Work task: Copy nothing but the text: repeat each entry exactly and drop the images.
*** Input for this task ***
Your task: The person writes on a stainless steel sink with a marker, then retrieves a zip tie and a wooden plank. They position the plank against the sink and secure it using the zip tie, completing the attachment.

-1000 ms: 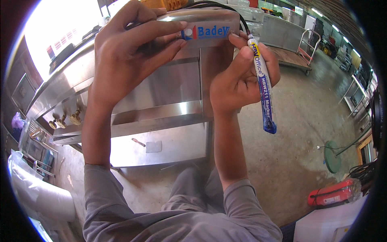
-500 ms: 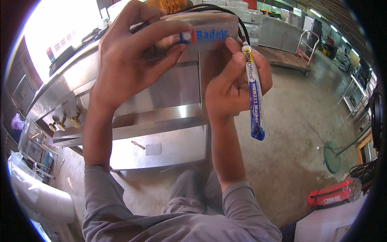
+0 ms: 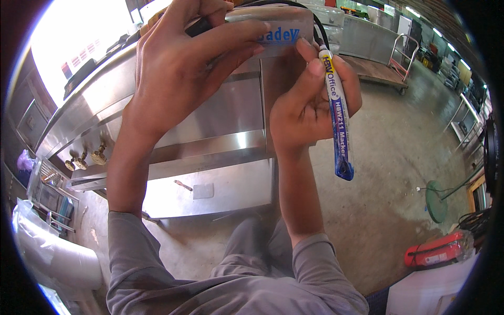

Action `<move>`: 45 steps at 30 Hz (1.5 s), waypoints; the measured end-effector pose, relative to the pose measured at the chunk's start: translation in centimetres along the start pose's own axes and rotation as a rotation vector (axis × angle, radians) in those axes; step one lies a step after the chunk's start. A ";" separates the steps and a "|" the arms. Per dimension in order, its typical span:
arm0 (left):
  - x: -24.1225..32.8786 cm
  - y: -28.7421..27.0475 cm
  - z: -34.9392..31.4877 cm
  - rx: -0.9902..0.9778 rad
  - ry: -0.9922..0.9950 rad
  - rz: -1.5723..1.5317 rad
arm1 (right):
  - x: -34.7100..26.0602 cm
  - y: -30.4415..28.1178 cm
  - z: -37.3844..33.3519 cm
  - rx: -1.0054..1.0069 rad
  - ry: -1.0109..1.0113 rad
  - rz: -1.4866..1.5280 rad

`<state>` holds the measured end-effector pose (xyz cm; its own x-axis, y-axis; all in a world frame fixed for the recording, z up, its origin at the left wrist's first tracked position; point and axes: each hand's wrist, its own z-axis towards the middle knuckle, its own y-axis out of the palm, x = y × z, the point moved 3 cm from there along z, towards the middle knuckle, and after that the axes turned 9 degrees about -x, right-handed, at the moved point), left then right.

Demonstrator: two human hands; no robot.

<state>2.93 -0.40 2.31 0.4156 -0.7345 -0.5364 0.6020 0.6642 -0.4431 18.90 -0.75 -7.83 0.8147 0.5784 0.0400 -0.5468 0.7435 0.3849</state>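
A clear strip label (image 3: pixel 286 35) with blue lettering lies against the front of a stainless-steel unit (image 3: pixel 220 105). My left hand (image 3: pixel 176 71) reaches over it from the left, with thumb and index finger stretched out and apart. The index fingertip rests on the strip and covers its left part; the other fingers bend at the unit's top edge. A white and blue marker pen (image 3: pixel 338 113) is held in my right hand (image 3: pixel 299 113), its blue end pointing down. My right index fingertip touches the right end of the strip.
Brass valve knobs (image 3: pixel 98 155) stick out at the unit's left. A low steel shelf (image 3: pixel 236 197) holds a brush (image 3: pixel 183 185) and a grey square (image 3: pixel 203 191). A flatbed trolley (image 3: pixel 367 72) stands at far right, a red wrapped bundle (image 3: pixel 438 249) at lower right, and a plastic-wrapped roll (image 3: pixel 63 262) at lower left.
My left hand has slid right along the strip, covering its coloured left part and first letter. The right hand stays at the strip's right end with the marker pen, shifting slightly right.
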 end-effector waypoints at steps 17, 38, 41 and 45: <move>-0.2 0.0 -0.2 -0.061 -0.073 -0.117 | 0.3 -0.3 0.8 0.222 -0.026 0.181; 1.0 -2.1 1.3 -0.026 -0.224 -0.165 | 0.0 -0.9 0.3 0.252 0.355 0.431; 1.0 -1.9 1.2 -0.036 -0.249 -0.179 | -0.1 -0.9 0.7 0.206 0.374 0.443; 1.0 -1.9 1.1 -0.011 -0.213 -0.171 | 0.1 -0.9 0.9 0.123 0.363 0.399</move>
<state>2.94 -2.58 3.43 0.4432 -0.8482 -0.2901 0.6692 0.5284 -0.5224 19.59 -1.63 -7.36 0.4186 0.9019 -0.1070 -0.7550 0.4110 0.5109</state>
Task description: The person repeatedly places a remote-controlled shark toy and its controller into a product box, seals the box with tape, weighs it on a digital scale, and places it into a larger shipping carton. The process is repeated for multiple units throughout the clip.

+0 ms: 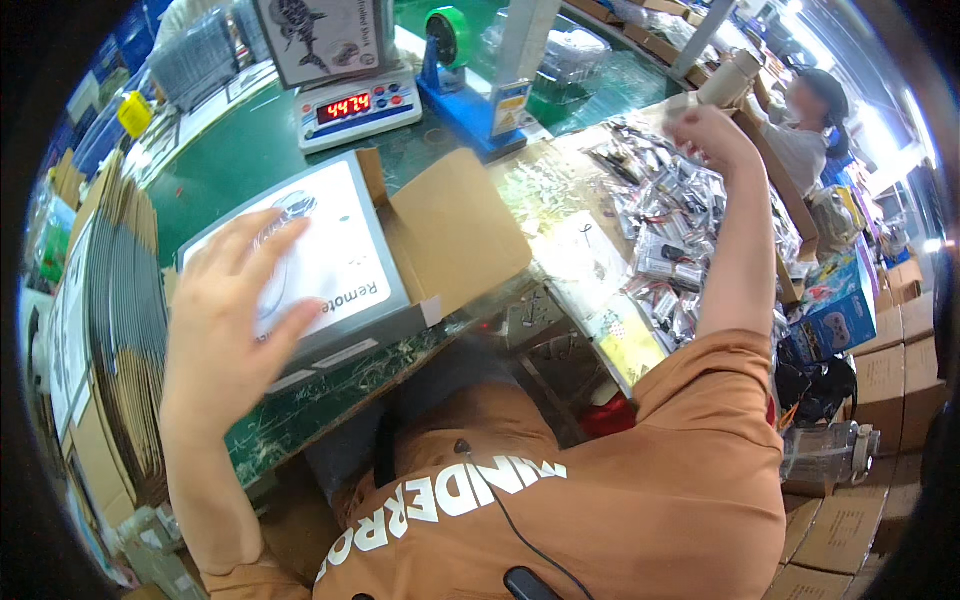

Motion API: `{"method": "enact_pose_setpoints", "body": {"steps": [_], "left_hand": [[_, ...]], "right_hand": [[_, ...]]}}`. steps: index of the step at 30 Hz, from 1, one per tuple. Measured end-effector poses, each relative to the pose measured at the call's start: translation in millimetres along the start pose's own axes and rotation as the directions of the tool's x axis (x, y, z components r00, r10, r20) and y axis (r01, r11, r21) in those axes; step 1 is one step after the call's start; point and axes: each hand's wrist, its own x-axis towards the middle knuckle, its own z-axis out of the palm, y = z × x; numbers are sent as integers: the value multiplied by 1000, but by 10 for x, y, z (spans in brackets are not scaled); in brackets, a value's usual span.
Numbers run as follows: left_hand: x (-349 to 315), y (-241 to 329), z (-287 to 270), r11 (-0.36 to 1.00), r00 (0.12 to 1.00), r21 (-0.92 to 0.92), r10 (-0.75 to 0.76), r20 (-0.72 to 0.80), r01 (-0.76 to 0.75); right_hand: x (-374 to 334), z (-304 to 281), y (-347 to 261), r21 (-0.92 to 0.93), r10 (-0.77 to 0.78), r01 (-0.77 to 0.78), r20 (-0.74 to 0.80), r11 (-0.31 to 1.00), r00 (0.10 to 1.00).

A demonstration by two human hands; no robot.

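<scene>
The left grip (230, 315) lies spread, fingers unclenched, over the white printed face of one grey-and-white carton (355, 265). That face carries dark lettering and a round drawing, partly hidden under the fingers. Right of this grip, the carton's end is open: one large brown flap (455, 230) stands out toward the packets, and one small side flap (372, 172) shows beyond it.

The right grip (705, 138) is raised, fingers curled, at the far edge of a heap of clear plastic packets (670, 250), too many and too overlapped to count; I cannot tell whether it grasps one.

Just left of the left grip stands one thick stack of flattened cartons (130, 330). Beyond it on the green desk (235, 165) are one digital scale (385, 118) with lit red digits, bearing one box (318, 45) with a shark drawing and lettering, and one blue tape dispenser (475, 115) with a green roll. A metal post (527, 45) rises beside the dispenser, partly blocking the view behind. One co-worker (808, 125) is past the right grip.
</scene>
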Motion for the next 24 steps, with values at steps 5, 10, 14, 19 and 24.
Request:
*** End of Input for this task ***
Answer box:
Your task: The person writes on a stainless steel sink with a marker, then retrieves a zip tie and a wooden plank. They position the plank against the sink and secure it using the zip tie, completing the attachment.

-1000 ms: 
-500 ms: 
+0 ms: 

Action `<move>`: 45 steps at 30 Hz (1.5 s), waypoints; the measured end-effector pose, relative to the pose measured at the chunk's start: translation in centimetres along the start pose's own axes and rotation as a rotation vector (axis × angle, radians) in those axes; step one lies a step after the chunk's start. A ";" separates the steps and a "|" the arms. Per dimension in order, its typical span:
arm0 (left):
  - x: -24.1225..32.8786 cm
  - y: -28.7421..27.0475 cm
  - z: -34.9392..31.4877 cm
  - rx: -0.9902..0.9778 rad
  - ry: -0.9922..0.9950 rad
  - rz: -1.5723..1.5317 rad
arm1 (right):
  - x: -34.7100..26.0602 cm
  - y: -30.4415..28.1178 cm
  - z: -37.3844..33.3519 cm
  - rx: -1.0054..1.0069 rad
  - ry: -1.0109..1.0113 rad
  - rz: -1.4866..1.5280 rad

`<state>` holds the measured end-effector pose (xyz cm; its own x-axis, y-axis; all in a world frame fixed for the recording, z up, its origin at the left wrist's first tracked position; point and axes: each hand's wrist, its own z-axis towards the middle knuckle, its own y-axis out of the palm, x = y × z, the point moved 3 cm from there along z, towards the middle knuckle, and after that the axes turned 9 degrees about -x, right-handed, at the moved point), left then right.

Demonstrator: two human hands; no robot.

<state>2.93 -0.40 2.31 0.4156 -0.7345 -0.5364 0.6020 0.6642 -0.4431 18.90 -0.75 -7.83 0.8147 0.5784 0.0400 -0.5468 0.7435 0.3849</state>
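A clear strip label (image 3: pixel 286 35) with blue lettering lies against the front of a stainless-steel unit (image 3: pixel 220 105). My left hand (image 3: pixel 176 71) reaches over it from the left, with thumb and index finger stretched out and apart. The index fingertip rests on the strip and covers its left part; the other fingers bend at the unit's top edge. A white and blue marker pen (image 3: pixel 338 113) is held in my right hand (image 3: pixel 299 113), its blue end pointing down. My right index fingertip touches the right end of the strip.
Brass valve knobs (image 3: pixel 98 155) stick out at the unit's left. A low steel shelf (image 3: pixel 236 197) holds a brush (image 3: pixel 183 185) and a grey square (image 3: pixel 203 191). A flatbed trolley (image 3: pixel 367 72) stands at far right, a red wrapped bundle (image 3: pixel 438 249) at lower right, and a plastic-wrapped roll (image 3: pixel 63 262) at lower left.
My left hand has slid right along the strip, covering its coloured left part and first letter. The right hand stays at the strip's right end with the marker pen, shifting slightly right.
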 end-effector waypoints at steps 17, 38, 41 and 45: <move>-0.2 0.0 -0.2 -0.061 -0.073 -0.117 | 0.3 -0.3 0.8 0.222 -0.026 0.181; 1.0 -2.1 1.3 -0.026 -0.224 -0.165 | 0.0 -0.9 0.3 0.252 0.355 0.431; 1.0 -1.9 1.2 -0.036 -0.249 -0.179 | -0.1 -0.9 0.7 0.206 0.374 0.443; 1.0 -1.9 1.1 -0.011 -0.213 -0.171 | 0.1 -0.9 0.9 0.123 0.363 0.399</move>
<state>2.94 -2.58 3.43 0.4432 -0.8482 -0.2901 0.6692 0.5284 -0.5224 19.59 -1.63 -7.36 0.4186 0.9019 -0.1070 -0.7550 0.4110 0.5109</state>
Task description: The person repeatedly places a remote-controlled shark toy and its controller into a product box, seals the box with tape, weighs it on a digital scale, and places it into a larger shipping carton. The process is repeated for multiple units throughout the clip.

+0 ms: 

Motion API: `{"method": "enact_pose_setpoints", "body": {"steps": [_], "left_hand": [[_, ...]], "right_hand": [[_, ...]]}}`. steps: index of the step at 30 Hz, from 1, one per tuple. Measured end-effector poses, each relative to the pose measured at the call's start: translation in millimetres along the start pose's own axes and rotation as the directions of the tool's x axis (x, y, z components r00, r10, r20) and y axis (r01, r11, r21) in those axes; step 1 is one step after the call's start; point and axes: each hand's wrist, its own x-axis towards the middle knuckle, its own z-axis out of the palm, y = z × x; numbers are sent as integers: the value multiplied by 1000, but by 10 for x, y, z (spans in brackets are not scaled); in brackets, a value's usual span.
Numbers run as follows: left_hand: x (-349 to 315), y (-241 to 329), z (-287 to 270), r11 (-0.36 to 1.00), r00 (0.12 to 1.00), r21 (-0.92 to 0.92), r10 (-0.75 to 0.76), r20 (-0.72 to 0.80), r01 (-0.76 to 0.75); right_hand: x (-374 to 334), z (-304 to 281), y (-347 to 261), r21 (-0.92 to 0.93), r10 (-0.77 to 0.78), r01 (-0.77 to 0.78), r20 (-0.74 to 0.80), r11 (-0.31 to 1.00), r00 (0.10 to 1.00).

A demonstration by two human hands; no robot.

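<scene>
The left grip (230, 315) lies spread, fingers unclenched, over the white printed face of one grey-and-white carton (355, 265). That face carries dark lettering and a round drawing, partly hidden under the fingers. Right of this grip, the carton's end is open: one large brown flap (455, 230) stands out toward the packets, and one small side flap (372, 172) shows beyond it.

The right grip (705, 138) is raised, fingers curled, at the far edge of a heap of clear plastic packets (670, 250), too many and too overlapped to count; I cannot tell whether it grasps one.

Just left of the left grip stands one thick stack of flattened cartons (130, 330). Beyond it on the green desk (235, 165) are one digital scale (385, 118) with lit red digits, bearing one box (318, 45) with a shark drawing and lettering, and one blue tape dispenser (475, 115) with a green roll. A metal post (527, 45) rises beside the dispenser, partly blocking the view behind. One co-worker (808, 125) is past the right grip.
</scene>
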Motion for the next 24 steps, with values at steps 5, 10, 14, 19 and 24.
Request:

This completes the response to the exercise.